Conference “At the Cutting Edges of Knowledge Production: Borders and Black Holes in Academic Dialogue” will be opened on October 18th

Our international conference “At the Cutting Edges of Knowledge Production: Borders and Black Holes in Academic Dialogue” brings together the BMBF-funded Maria Sibylla Merian Centres, Käte Hamburger Kollegs, and Regional Studies and gives us the chance for a lively academic exchange.

Konferenzflyer

CALAS - Center for Advanced Latin American Studies

On October 18th, as well as the 2nd and 8th of November 2021, we will discuss The Challenges of the Anthropocene (October 18, 2021), Social Inequalities and Political Exclusion (November 2, 2021), and Inter-Cultural Dialogues (November 8, 2021) with representatives of the collaborative projects in the Humanities and Social Sciences as well as international colleagues and project partners. Each day of the event will be rounded off by an Interregional Dialogue on the topic. You can find further information about the program and the participating projects on the event homepage.

The dialogical exchange between researchers on an equal footing is a basic normative principle of the academic field. Differentiations within the field result from academic recognition and merits. As democratic as this ideal may sound, the academic landscape is also permeated by multiple, intersectional inequalities, discrimination, and exclusionary mechanisms. There is often still a gulf that is rooted in a historically developed colonial geopolitics of knowledge particularly between the Global North and the Global South. Here, an equal dialogue cannot be established solely through inclusion; rather, eurocentric orders of knowledge, which are constitutive for the global institutions of knowledge, must also be questioned. Further, intra-academic boundaries of knowledge are drawn by the organization in disciplines. In view of the dawning era of the Anthropocene, the sharply drawn boundary between natural and cultural sciences proves to be particularly problematic. In this context, the proposed conference aims at critically examining the limits of academic knowledge production and to discuss steps for further transdisciplinary and transcultural dialogues.

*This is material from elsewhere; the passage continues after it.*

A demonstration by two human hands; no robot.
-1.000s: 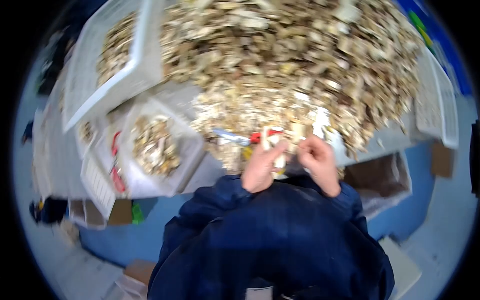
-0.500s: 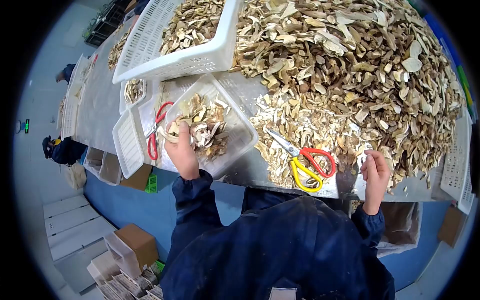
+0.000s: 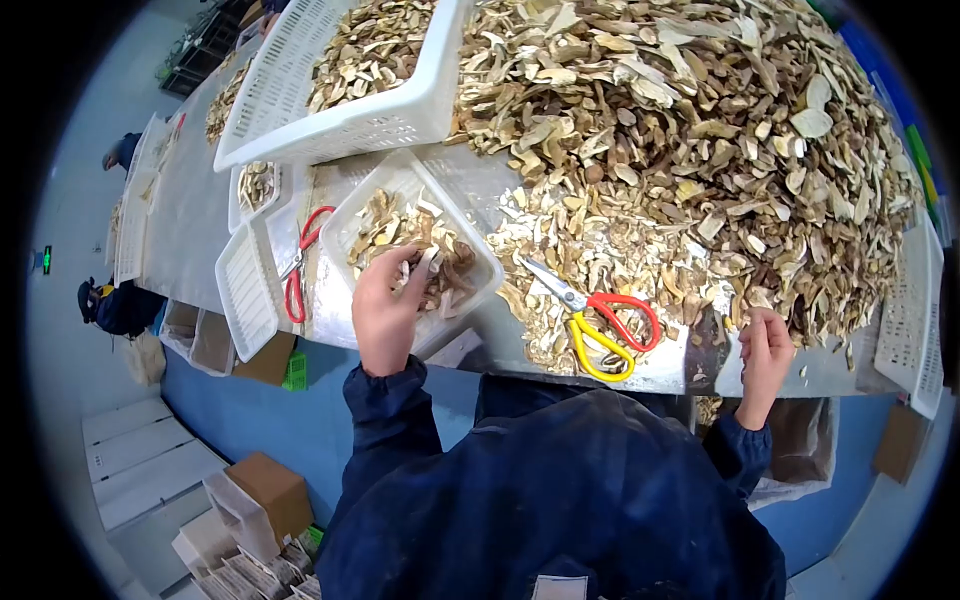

Part of the conference is also an event slot on the topic of science communication. In addition to input from the perspective of science journalism and from the perspective of a science communication capacity, the projects will have the opportunity to exchange their own experiences in science communication. Presentations of good practice and discussion of the opportunities and risks of science communication will round off the event. The event is aimed exclusively at representatives of the funding guidelines Maria Sibylla Merian Centres, Käte Hamburger Kollegs and Regional Studies.